— Task prompt —
For the records below, print every one exactly, with nothing dropped.

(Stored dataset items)
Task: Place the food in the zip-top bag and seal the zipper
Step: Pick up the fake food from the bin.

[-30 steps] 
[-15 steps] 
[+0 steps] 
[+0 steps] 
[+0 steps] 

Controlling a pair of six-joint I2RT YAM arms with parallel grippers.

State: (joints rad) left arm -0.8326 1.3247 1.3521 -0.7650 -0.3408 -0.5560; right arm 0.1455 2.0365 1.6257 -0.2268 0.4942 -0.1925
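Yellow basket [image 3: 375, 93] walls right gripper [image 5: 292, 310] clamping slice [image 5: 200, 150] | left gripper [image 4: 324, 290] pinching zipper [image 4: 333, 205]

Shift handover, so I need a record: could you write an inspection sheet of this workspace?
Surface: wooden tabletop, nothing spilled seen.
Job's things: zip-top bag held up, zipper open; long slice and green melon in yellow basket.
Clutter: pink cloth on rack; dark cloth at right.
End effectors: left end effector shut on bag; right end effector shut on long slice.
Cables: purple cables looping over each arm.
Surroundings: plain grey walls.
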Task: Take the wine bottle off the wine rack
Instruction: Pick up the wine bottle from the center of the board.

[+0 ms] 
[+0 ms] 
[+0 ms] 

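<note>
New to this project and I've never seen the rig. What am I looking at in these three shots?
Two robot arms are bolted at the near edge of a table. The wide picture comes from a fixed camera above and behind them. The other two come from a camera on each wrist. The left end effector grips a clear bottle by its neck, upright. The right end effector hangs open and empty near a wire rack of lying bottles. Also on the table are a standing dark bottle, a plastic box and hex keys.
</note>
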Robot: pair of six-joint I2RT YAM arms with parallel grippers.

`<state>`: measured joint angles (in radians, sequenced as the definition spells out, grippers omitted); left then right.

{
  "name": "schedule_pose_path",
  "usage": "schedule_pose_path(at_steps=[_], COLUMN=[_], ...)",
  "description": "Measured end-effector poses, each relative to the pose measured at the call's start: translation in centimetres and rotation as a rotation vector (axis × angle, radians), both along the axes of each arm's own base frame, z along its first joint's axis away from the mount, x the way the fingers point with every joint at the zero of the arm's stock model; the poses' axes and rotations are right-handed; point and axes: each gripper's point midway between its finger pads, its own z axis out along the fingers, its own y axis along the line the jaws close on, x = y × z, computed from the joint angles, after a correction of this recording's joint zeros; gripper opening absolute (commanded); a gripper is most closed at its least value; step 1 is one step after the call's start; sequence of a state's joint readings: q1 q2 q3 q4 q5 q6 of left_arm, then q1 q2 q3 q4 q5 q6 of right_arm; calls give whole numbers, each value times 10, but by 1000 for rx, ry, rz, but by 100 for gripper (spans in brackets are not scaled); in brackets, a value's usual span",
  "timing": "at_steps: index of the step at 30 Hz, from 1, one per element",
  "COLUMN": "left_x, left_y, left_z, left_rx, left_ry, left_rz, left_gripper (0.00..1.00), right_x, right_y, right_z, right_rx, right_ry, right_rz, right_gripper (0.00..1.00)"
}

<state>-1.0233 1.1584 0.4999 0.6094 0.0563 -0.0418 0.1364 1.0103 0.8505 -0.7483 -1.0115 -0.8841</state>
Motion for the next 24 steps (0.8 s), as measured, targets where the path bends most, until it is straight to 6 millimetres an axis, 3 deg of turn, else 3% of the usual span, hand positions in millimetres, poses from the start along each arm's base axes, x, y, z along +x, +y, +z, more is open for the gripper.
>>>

— Reply —
Task: Place the food in the zip-top bag and seal the zipper
Step: Pick up the fake food from the bin.

[-30 steps] 
[-15 steps] 
[+0 steps] 
[+0 steps] 
[+0 steps] 

Controlling a pair of six-joint I2RT YAM arms with parallel grippers.

State: (joints rad) left arm -0.8326 1.3247 1.3521 -0.7650 -0.3408 -0.5560; right arm 0.1455 2.0365 1.6257 -0.2268 0.4942 -0.1925
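Yellow basket [image 3: 375, 93] walls right gripper [image 5: 292, 310] clamping slice [image 5: 200, 150] | left gripper [image 4: 324, 290] pinching zipper [image 4: 333, 205]

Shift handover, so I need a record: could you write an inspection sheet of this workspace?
Surface: wooden tabletop, nothing spilled seen.
Job's things: zip-top bag held up, zipper open; long slice and green melon in yellow basket.
Clutter: pink cloth on rack; dark cloth at right.
End effectors: left end effector shut on bag; right end effector shut on long slice.
Cables: purple cables looping over each arm.
Surroundings: plain grey walls.
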Task: Take the wine bottle off the wine rack
Instruction: Pick up the wine bottle from the center of the board.

[+0 ms] 
[+0 ms] 
[+0 ms] 

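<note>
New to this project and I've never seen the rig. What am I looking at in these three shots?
Two robot arms are bolted at the near edge of a table. The wide picture comes from a fixed camera above and behind them. The other two come from a camera on each wrist. The left end effector grips a clear bottle by its neck, upright. The right end effector hangs open and empty near a wire rack of lying bottles. Also on the table are a standing dark bottle, a plastic box and hex keys.
</note>
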Robot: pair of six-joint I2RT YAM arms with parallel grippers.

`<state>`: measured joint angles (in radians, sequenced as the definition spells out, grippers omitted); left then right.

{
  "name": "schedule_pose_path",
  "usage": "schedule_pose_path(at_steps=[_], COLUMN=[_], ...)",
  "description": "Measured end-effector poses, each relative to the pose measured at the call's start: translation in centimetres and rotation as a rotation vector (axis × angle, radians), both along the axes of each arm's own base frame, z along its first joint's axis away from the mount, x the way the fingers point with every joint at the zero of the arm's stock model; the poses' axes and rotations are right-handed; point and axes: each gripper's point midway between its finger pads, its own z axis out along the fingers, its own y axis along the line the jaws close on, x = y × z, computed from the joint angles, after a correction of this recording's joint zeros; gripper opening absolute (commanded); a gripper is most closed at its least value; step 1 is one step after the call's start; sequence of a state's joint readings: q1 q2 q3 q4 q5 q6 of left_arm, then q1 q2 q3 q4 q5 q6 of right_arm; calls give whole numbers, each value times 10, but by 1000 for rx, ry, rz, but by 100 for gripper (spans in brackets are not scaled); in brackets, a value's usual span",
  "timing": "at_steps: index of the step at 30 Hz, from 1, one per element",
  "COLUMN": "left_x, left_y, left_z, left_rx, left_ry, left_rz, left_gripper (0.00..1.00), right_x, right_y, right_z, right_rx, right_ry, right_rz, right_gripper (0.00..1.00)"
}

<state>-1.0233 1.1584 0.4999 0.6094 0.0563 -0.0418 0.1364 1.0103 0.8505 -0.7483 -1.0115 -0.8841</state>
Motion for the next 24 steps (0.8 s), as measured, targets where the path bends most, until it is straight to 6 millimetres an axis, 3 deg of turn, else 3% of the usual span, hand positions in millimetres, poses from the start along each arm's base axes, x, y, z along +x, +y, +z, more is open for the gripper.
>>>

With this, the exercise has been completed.